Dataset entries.
━━━━━━━━

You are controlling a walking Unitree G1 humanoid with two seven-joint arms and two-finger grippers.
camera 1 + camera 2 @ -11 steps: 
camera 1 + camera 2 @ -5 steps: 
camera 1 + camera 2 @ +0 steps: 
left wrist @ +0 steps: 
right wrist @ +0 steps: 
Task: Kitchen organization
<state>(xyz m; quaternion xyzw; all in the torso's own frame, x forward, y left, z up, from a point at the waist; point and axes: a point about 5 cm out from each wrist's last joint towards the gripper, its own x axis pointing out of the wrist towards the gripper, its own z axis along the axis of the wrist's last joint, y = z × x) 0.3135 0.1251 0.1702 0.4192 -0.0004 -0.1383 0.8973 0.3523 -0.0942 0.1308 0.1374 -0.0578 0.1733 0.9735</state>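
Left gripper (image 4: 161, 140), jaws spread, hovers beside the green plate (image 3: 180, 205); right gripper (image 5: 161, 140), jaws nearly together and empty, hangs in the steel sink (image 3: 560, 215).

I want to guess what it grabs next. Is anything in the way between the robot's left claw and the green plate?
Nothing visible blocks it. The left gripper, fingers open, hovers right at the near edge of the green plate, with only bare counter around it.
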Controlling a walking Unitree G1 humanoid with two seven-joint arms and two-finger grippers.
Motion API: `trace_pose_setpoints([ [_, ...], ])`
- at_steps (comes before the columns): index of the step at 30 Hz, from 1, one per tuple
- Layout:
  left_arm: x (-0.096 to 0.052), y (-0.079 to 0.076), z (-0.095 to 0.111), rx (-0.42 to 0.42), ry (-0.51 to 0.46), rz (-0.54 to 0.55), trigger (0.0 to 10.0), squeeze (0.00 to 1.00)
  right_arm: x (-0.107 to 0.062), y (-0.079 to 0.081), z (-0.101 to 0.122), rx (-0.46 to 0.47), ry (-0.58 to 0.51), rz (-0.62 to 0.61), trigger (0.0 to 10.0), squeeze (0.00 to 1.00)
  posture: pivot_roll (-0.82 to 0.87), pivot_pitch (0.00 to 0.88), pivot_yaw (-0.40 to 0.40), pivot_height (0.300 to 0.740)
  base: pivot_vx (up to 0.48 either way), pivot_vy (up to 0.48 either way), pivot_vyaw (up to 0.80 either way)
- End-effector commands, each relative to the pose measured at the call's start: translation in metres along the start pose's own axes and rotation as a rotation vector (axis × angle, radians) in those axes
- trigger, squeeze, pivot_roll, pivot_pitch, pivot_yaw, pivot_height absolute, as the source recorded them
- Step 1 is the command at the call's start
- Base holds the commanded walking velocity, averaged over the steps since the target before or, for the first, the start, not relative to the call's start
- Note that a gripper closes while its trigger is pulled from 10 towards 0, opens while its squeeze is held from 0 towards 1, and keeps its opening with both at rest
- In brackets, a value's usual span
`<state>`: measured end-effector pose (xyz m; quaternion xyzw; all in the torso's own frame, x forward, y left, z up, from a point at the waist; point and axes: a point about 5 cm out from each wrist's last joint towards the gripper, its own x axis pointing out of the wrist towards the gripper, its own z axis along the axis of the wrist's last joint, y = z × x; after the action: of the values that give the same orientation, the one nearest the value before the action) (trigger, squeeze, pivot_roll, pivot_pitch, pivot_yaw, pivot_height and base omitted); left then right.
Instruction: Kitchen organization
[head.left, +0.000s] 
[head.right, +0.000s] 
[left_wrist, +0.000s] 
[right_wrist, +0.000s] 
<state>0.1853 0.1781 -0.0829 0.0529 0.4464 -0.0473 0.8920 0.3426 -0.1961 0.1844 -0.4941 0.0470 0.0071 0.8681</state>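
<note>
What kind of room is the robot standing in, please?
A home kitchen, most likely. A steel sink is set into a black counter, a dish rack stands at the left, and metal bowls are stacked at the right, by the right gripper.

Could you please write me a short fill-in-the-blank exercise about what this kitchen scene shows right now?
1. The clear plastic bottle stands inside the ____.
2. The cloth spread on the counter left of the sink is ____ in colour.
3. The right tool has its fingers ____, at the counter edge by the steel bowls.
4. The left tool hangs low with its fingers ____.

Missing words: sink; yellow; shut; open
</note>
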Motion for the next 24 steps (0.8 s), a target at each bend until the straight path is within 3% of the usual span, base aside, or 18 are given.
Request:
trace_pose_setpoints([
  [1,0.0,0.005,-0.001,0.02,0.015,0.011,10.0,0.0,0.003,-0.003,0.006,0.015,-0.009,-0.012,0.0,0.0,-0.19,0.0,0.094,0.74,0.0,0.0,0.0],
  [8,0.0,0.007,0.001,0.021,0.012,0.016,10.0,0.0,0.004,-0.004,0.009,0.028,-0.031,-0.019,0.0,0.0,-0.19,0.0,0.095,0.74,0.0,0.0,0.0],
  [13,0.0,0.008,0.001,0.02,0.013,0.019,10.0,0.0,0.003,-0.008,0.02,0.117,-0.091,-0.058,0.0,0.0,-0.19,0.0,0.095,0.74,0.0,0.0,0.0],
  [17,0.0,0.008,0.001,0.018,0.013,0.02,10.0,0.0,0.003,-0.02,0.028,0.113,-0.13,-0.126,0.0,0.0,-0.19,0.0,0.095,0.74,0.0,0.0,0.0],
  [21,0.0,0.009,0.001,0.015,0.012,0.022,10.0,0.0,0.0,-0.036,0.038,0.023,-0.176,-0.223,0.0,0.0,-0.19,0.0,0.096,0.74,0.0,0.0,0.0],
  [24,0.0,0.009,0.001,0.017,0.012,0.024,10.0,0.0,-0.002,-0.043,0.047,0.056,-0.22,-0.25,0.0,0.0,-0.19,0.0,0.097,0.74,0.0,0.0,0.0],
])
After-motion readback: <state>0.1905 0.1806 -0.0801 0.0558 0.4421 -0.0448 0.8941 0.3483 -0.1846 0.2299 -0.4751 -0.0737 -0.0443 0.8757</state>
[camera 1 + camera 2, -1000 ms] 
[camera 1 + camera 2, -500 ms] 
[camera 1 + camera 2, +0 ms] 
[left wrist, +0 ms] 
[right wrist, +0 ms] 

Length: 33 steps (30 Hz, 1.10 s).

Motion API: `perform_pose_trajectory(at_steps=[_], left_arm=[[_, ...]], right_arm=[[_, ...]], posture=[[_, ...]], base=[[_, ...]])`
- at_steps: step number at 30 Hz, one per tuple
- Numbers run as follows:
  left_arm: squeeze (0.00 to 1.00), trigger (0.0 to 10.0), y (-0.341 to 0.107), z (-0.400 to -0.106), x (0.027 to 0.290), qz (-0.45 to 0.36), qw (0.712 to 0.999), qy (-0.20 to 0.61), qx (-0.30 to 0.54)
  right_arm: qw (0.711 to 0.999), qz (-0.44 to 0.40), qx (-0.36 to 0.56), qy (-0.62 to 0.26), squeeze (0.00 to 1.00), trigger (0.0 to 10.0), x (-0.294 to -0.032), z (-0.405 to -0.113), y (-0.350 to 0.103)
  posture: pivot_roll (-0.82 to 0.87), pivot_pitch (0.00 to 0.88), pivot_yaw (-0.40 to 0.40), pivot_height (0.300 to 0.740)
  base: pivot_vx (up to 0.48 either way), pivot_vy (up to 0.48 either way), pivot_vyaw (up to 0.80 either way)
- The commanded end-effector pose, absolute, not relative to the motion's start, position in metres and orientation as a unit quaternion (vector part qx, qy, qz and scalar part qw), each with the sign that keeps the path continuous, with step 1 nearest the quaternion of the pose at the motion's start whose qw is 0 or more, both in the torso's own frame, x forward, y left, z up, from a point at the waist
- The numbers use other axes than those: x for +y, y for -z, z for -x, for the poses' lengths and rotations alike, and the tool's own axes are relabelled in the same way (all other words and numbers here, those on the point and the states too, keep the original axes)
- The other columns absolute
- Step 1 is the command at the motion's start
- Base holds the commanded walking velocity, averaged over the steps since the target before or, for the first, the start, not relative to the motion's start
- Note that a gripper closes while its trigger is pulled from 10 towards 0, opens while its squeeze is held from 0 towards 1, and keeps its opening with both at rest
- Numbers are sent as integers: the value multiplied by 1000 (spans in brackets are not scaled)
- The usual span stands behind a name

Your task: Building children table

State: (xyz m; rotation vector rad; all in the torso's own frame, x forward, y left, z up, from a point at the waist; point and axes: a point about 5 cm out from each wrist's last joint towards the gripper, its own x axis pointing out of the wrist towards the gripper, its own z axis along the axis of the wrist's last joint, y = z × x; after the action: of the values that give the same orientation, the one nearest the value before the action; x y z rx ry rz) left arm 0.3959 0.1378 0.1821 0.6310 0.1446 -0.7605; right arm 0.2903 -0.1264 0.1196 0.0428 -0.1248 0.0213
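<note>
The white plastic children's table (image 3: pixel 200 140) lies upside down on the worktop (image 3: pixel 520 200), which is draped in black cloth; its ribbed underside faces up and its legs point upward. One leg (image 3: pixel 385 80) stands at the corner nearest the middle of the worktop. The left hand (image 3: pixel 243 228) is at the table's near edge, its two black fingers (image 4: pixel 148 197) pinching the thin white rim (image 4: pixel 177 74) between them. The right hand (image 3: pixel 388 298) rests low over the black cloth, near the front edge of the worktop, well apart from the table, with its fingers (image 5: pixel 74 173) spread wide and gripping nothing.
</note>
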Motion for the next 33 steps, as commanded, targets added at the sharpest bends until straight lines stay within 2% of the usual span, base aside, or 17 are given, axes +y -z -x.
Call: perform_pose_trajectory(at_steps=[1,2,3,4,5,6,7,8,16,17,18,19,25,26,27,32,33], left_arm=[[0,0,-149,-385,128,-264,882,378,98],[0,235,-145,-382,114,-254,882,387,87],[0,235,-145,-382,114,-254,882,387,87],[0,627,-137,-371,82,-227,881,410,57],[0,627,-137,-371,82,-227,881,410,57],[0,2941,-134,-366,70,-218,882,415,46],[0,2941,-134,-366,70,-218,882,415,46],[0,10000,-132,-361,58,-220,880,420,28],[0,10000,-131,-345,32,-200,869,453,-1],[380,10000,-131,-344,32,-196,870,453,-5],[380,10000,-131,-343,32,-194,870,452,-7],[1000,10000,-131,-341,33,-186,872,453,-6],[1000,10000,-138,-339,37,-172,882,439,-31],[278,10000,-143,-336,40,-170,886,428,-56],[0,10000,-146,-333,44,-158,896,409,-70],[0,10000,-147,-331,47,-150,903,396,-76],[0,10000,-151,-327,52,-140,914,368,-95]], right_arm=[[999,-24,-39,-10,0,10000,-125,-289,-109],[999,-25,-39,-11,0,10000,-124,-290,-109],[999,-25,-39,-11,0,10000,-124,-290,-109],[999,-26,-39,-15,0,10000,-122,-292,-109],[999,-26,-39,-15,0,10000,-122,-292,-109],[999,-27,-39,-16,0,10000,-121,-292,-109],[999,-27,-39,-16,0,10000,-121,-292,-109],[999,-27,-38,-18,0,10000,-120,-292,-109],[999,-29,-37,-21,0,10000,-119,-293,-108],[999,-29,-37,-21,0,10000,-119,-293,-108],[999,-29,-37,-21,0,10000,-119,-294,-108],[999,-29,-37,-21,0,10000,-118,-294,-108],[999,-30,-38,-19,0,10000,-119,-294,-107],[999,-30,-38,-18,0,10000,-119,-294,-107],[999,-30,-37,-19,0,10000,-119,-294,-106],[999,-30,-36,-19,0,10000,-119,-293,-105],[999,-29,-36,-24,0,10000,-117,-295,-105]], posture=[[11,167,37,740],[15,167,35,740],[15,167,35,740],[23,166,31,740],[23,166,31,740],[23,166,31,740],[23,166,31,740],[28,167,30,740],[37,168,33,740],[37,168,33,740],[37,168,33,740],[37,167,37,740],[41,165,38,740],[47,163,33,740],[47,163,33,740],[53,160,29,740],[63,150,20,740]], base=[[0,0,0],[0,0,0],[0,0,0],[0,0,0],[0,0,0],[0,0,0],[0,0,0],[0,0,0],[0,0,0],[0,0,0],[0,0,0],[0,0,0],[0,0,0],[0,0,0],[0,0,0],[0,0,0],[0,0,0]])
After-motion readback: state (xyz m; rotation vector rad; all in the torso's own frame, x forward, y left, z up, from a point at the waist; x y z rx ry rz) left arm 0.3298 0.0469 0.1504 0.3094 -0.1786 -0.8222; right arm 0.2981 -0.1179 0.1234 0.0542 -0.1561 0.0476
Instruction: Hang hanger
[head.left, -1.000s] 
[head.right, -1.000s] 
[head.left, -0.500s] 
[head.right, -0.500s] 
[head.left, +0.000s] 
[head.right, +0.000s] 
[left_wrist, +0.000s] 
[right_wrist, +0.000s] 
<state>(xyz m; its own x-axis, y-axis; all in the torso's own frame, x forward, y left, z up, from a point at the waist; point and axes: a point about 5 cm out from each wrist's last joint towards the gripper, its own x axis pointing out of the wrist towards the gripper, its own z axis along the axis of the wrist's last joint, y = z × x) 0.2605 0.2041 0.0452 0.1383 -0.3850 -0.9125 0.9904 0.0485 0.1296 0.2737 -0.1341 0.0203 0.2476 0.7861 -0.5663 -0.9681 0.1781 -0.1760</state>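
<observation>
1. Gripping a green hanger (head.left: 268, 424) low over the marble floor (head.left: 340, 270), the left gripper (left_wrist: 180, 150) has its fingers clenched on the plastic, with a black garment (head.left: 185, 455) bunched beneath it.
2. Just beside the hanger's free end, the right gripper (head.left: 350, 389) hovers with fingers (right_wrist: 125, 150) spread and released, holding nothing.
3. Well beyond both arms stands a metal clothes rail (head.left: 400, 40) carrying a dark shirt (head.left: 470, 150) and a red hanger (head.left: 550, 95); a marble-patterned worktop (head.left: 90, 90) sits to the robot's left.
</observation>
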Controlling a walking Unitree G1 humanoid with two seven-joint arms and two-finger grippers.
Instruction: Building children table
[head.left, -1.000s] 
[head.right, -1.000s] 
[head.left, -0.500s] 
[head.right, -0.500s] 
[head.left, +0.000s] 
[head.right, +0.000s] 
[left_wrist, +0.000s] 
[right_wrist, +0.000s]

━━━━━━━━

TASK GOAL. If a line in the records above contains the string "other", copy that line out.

OUTPUT OF THE TASK.
- The numbers use other axes than those: x for +y, y for -z, z for -x, for the poses' lengths and rotations alike, and the tool's own axes are relabelled in the same way (all other words and numbers here, those on the point and the states too, keep the original axes)
- The other columns absolute

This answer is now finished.